After having elucidated the fundamental question whether or not fresh waters are containing Listeria per se, a second question was asked, namely, whether Listeria strains isolated are a ‘contamination’ from external sources, or whether these waters serve as growth environments in which representative L. monocytogenes strains can readily grow. The Listeria growth potential (LGP) assay demonstrated that L. monocytogenes is indeed able to grow in about 30% of the fresh waters tested. The examined waters had nutrient concentrations in the range of 67 to 1.187 mg L-1 of AOC and 0.21 to 10.1 mg L-1 of DOC, respectively. Nevertheless, in the majority of waters that supported growth, Listeria were able to produce in batch assays two to four cycles of divisions until nutrients were depleted and the stationary phase was reached. In comparison, Vital and co-workers found final cell concentrations between 0.82 to 4.07 * 105 cells mL-1 of, e.g., the pathogen E. coli O157 after growth in similar environments (VITAL et al., 2008). Vibrio cholera even grew to a level of 1.6 * 106 cells mL-1 in surface water. Both, E. coli O157 and V. cholera grew even at very low concentrations DOC and AOC, respectively (VITAL et al., 2007), where in this study no growth of L. monocytogenes was observed at corresponding nutrient levels in freshwater. This comparison elucidates that Listeria are rather reluctantly growing under poor nutrient conditions where other bacterial pathogens are still growing well.

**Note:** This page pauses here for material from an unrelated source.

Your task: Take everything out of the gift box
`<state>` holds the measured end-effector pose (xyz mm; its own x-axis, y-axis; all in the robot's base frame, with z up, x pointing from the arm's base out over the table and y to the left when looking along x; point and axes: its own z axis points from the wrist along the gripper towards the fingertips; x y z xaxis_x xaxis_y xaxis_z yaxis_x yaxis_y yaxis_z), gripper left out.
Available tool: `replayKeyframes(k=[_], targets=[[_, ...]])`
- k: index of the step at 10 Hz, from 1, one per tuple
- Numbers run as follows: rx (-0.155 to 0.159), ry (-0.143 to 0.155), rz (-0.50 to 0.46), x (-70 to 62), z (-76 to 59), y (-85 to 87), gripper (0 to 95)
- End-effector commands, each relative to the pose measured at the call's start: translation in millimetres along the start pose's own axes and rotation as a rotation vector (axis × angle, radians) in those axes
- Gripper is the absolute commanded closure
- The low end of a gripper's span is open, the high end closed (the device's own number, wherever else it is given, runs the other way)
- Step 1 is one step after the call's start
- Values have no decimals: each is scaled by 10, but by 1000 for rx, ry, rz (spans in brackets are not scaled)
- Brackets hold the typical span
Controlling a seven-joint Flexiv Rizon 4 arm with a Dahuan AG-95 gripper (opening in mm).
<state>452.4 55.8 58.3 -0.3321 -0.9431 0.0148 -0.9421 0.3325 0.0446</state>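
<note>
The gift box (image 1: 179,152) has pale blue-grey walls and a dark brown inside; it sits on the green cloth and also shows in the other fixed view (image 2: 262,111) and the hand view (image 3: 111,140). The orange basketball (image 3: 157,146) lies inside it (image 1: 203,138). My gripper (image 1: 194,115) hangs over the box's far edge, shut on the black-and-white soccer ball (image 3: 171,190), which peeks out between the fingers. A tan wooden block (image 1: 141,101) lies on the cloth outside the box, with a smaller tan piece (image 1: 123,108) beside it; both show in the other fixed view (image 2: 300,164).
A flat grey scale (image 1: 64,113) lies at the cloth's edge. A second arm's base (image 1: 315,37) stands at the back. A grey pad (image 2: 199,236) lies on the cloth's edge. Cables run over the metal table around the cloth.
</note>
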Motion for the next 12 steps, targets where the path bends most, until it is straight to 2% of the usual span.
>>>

L. monocytogenes is able to grow in selected surface waters, but compared to other bacterial enteric pathogens, its growth potential is low.

Peculiarly, Listeria seems to be able to consume only a small fraction of the AOC that is present (around 3% compared to a mixed community from mineral water bacteria that serve as a standard inoculum for AOC determination (BUCHELI-WITSCHEL et al., 2012)). Since the fraction of utilised AOC is very small it becomes clear why the correlations observed between either AOC, or DOC levels, and the LGP values are only weak.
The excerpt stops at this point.